Perusahaan keamanan StepSecurity menjelaskan bahwa “tidak ada versi berbahaya yang mengandung satu baris kode berbahaya di dalam Axios itu sendiri,” melainkan “keduanya menyuntikkan ketergantungan palsu, plain-crypto-js, yang satu-satunya tujuannya adalah menjalankan skrip postinstall yang menyebarkan trojan akses jarak jauh (RAT).”

Investigasi dan Tindakan

Tim penelitian Socket mencatat bahwa paket plain-crypto-js yang berbahaya diterbitkan hanya beberapa menit sebelum rilis axios yang dikompromikan, menyebutnya sebagai “serangan rantai pasokan yang terkoordinasi” terhadap ekosistem JavaScript.
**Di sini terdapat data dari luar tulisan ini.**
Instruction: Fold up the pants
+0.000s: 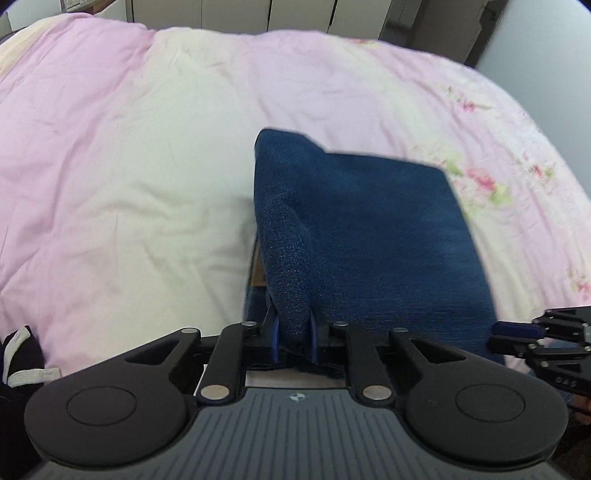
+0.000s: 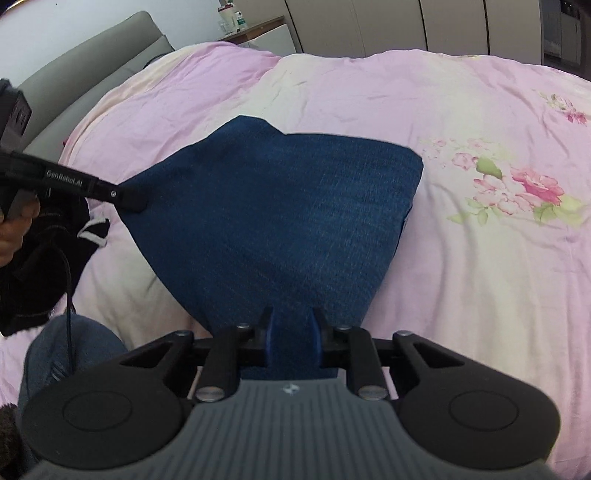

Menurut StepSecurity, rilis axios yang berbahaya didorong menggunakan kredensial npm yang dicuri dari pemelihara utama jasonsaayman, yang memungkinkan penyerang untuk melewati alur rilis berbasis GitHub yang biasa dari proyek tersebut.

“Ini adalah kompromi rantai pasokan langsung di axios@1.14.1, yang baru bergantung pada plain-crypto-js—sebuah paket yang diterbitkan beberapa jam sebelumnya dan diidentifikasi sebagai malware terobfuscate yang mengeksekusi perintah shell dan menghapus jejak,” tulis insinyur keamanan Julian Harris di LinkedIn.

Respon npm dan Rekomendasi

npm kini telah menghapus versi berbahaya dan mengembalikan resolusi axios kembali ke 1.14.0, tetapi lingkungan mana pun yang menarik 1.14.1 atau 0.3.4 selama jendela serangan tetap berisiko hingga kredensial diputar ulang dan sistem dibangun kembali.

Kompromi ini mengingatkan pada insiden npm sebelumnya yang secara langsung menargetkan pengguna crypto, termasuk kampanye 2025 di mana 18 paket populer seperti chalk dan debug secara diam-diam menukar alamat dompet untuk mencuri dana.

Untuk saat ini, saran Slow Fog sangat jelas: turunkan axios ke 1.14.0, audit ketergantungan untuk setiap jejak plain-crypto-js atau openclaw, dan anggap bahwa kredensial yang terpengaruh oleh lingkungan tersebut telah dikompromikan.

Kesimpulan

Dalam sebuah cerita sebelumnya di crypto.news tentang serangan rantai pasokan JavaScript, Guillemet dari Ledger memperingatkan bahwa paket npm yang dikompromikan dengan lebih dari 2 miliar unduhan mingguan menimbulkan risiko sistemik bagi dApps dan dompet yang dibangun di atas Node.js.

Cerita lain merinci bagaimana Grup Lazarus dari Korea Utara menanamkan paket npm berbahaya untuk memasuki lingkungan pengembang dan menargetkan pengguna dompet Solana dan Exodus. Sebuah cerita ketiga tentang malware generasi berikutnya menunjukkan bagaimana serangan rantai pasokan backdoor melalui npm dan alat AI berbiaya rendah membantu penjahat mengendalikan lebih dari 4.200 mesin pengembang dari jarak jauh dan berkontribusi pada kerugian miliaran dolar dalam crypto.